The data
- - - - - - -

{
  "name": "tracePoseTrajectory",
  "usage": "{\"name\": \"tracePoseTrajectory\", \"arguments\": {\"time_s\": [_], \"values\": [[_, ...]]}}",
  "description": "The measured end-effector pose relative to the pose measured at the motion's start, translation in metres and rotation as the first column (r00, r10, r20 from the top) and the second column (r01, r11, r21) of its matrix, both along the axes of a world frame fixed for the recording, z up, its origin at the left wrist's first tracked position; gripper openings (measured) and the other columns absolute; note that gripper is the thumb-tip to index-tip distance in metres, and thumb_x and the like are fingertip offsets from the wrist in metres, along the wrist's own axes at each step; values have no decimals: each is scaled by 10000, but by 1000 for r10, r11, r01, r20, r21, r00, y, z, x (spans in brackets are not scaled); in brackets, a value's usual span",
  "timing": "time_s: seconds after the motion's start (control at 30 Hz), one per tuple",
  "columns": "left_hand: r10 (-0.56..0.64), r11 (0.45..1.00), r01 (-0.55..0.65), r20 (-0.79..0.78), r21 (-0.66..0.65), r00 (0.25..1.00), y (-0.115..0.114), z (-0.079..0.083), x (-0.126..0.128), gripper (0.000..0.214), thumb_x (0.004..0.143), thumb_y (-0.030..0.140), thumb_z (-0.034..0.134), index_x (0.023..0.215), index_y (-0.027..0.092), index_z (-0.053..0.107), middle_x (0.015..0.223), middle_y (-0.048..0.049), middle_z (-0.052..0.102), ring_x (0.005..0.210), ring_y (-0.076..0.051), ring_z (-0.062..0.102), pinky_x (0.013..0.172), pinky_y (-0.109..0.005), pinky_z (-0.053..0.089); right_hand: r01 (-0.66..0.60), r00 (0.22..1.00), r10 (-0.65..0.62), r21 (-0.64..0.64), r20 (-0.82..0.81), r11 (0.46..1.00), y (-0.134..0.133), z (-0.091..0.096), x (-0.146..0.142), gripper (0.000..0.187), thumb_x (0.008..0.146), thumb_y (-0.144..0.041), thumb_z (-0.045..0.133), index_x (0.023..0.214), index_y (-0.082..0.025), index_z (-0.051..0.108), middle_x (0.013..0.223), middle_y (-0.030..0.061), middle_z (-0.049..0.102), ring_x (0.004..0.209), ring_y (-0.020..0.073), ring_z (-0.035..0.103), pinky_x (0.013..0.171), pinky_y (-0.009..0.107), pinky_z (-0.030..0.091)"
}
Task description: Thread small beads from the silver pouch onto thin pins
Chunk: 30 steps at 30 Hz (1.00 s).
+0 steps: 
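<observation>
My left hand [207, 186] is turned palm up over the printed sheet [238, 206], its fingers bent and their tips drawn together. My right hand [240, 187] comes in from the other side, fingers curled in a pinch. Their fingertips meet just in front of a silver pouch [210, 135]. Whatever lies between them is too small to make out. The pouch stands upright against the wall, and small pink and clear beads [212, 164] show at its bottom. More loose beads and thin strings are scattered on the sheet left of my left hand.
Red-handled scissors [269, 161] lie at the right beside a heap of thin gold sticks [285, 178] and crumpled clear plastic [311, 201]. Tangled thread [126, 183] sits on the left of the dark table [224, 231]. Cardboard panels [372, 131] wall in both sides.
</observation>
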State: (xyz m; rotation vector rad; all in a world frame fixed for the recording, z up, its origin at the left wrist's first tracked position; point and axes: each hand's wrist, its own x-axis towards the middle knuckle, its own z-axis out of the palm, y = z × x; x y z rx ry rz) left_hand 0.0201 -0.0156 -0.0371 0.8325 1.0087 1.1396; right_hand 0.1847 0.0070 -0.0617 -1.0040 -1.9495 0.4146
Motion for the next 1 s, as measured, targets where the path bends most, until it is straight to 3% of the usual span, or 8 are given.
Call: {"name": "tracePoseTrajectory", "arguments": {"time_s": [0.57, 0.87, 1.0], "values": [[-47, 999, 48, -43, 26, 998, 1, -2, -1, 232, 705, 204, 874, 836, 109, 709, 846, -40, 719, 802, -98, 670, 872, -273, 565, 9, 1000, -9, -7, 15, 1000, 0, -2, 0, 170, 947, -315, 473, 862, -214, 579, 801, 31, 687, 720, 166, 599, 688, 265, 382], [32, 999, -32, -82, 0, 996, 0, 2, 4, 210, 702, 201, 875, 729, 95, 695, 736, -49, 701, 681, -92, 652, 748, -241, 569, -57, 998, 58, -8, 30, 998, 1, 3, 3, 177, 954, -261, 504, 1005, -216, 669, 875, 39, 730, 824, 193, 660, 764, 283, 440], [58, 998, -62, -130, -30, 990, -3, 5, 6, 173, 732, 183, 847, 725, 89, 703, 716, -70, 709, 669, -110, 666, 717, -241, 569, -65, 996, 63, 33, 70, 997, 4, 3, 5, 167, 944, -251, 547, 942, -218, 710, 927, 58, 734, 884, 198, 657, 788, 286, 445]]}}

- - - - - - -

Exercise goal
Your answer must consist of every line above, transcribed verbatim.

Response to the task
{
  "name": "tracePoseTrajectory",
  "usage": "{\"name\": \"tracePoseTrajectory\", \"arguments\": {\"time_s\": [_], \"values\": [[_, ...]]}}",
  "description": "The measured end-effector pose relative to the pose measured at the motion's start, translation in metres and rotation as the first column (r00, r10, r20 from the top) and the second column (r01, r11, r21) of its matrix, both along the axes of a world frame fixed for the recording, z up, its origin at the left wrist's first tracked position; gripper openings (measured) and the other columns absolute; note that gripper is the thumb-tip to index-tip distance in metres, and thumb_x and the like are fingertip offsets from the wrist in metres, along the wrist's own axes at each step; values have no decimals: each is scaled by 10000, but by 1000 for r10, r11, r01, r20, r21, r00, y, z, x (spans in brackets are not scaled); in brackets, a value's usual span",
  "timing": "time_s: seconds after the motion's start (control at 30 Hz), one per tuple",
  "columns": "left_hand: r10 (-0.56..0.64), r11 (0.45..1.00), r01 (-0.55..0.65), r20 (-0.79..0.78), r21 (-0.66..0.65), r00 (0.25..1.00), y (-0.115..0.114), z (-0.079..0.083), x (-0.126..0.128), gripper (0.000..0.214), thumb_x (0.004..0.143), thumb_y (-0.030..0.140), thumb_z (-0.034..0.134), index_x (0.023..0.215), index_y (-0.027..0.092), index_z (-0.053..0.107), middle_x (0.015..0.223), middle_y (-0.048..0.049), middle_z (-0.052..0.102), ring_x (0.005..0.210), ring_y (-0.076..0.051), ring_z (-0.062..0.102), pinky_x (0.013..0.172), pinky_y (-0.109..0.005), pinky_z (-0.053..0.089); right_hand: r01 (-0.66..0.60), r00 (0.22..1.00), r10 (-0.65..0.62), r21 (-0.64..0.64), r20 (-0.82..0.81), r11 (0.46..1.00), y (-0.134..0.133), z (-0.091..0.096), x (-0.146..0.142), gripper (0.000..0.187), thumb_x (0.008..0.146), thumb_y (-0.144..0.041), thumb_z (-0.045..0.133), index_x (0.023..0.214), index_y (-0.082..0.025), index_z (-0.051..0.108), middle_x (0.013..0.223), middle_y (-0.030..0.061), middle_z (-0.049..0.102), ring_x (0.004..0.209), ring_y (-0.020..0.073), ring_z (-0.035..0.103), pinky_x (0.013..0.171), pinky_y (-0.009..0.107), pinky_z (-0.030..0.091)"
}
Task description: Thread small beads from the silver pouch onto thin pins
Chunk: 30 steps at 30 Hz (1.00 s).
+0 steps: 
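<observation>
My left hand [207, 186] is turned palm up over the printed sheet [238, 206], its fingers bent and their tips drawn together. My right hand [240, 187] comes in from the other side, fingers curled in a pinch. Their fingertips meet just in front of a silver pouch [210, 135]. Whatever lies between them is too small to make out. The pouch stands upright against the wall, and small pink and clear beads [212, 164] show at its bottom. More loose beads and thin strings are scattered on the sheet left of my left hand.
Red-handled scissors [269, 161] lie at the right beside a heap of thin gold sticks [285, 178] and crumpled clear plastic [311, 201]. Tangled thread [126, 183] sits on the left of the dark table [224, 231]. Cardboard panels [372, 131] wall in both sides.
</observation>
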State: (xyz m; rotation vector rad; all in a world frame fixed for the recording, z up, its origin at the left wrist's first tracked position; point and axes: each hand's wrist, its own x-axis towards the middle knuckle, its own z-axis out of the palm, y = z × x; x y z rx ry rz) left_hand 0.0201 -0.0156 -0.0371 0.8325 1.0087 1.1396; right_hand 0.1847 0.0070 -0.0617 -1.0040 -1.9495 0.4146
Motion for the next 1 s, as measured, targets where the path bends most, until it is straight to 3% of the usual span, or 8 are given.
Call: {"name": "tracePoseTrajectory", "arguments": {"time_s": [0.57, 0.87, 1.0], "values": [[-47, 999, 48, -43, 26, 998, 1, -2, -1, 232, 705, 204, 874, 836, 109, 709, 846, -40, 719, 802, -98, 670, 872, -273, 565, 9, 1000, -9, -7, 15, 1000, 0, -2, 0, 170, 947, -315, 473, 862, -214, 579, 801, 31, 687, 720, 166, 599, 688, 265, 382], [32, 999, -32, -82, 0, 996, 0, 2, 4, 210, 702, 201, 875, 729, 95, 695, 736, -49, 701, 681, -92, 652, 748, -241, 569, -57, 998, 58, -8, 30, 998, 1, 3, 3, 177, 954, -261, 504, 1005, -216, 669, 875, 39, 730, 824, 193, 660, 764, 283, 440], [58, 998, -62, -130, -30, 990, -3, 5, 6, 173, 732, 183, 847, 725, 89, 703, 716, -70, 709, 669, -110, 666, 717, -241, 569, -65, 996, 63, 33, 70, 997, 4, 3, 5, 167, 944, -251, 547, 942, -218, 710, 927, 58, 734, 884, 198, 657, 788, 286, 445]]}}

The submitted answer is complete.